I remember being told to turn my neck in various directions to best position the balloon.  Apparently turning it to the left squished it up.  Apparently staying still is vital as I was told this numerous times.  Might I add excruciating pain is not conducive to staying still and I may have thought about telling them to "bite me", should they say it once more.

I remember the crackling sound as they inflated the balloon.   It's rather weird hearing a sound like someone is crumpling up cellophane coming from inside your body.

I definitely remember pain.  Whilst doing the part of my jugular which resides in my neck hurt, it was nothing compared to when they went higher up to the jugular bulb.  I now know what it must feel like if you were to accidentally stab yourself in the ear with a javelin that had been dipped in lava and glass shards.  I'd definitely advise against trying that one at home kiddies.  This may have been a time of F-bombs.  I was warned that pain was the gauge they use to measure how close they are to tearing your jugular, which I was happy to hear they wanted to avoid.  But holy hell.  There are no swear words to adequately describe that pain.  Unfortunately Jeff was rather tight and resistent to stretching so the biggest they could do was 7mm wide which is still far less than normal size (12mm is about average).

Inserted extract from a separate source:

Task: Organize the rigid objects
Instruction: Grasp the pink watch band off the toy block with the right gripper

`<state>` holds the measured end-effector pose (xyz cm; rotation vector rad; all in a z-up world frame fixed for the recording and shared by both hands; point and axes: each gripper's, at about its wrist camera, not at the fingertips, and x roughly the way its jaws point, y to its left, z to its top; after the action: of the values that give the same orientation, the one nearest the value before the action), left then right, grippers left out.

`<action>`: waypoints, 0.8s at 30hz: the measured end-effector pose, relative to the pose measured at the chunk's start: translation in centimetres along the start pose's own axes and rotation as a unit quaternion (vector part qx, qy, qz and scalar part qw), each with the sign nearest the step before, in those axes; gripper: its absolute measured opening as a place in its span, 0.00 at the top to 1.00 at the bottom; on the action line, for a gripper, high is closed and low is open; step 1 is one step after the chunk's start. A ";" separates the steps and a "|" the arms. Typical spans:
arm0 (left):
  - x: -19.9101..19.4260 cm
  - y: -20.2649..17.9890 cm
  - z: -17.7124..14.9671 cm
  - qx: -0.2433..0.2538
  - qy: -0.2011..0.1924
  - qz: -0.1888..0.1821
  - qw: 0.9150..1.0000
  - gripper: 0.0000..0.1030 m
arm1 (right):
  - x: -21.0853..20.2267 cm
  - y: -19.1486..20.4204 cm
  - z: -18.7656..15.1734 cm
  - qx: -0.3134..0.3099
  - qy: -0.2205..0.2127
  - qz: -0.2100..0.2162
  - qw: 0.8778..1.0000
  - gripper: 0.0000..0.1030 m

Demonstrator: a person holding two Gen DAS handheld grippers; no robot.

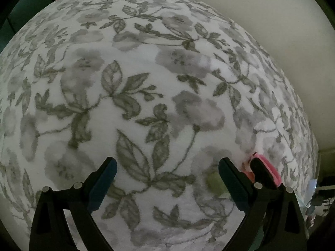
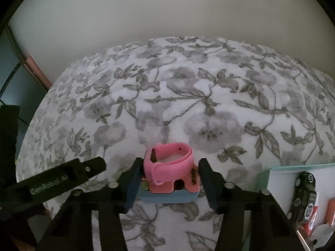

I remember chest pain throughout most of the procedure (and for about three days after).  Luckily the lava and glass covered javelin stuck in my ear took my mind off my chest pain. 

I remember being shown the scans post-ballooning.  Loads of scans.  Unfortunately the nature of Jeff meant that they were unable to do as much as they wanted.  The risk of tearing the vein was too great and part of it was compressed by my carotid.  It is opened up more, just not as far as they had hoped.  Turns out the blood was trying to force it's way unsuccessfully out collateral veins that had grown around the stenosis and out my vertebral plexis.  The Balloonman was not overly hopeful that they had achieved much.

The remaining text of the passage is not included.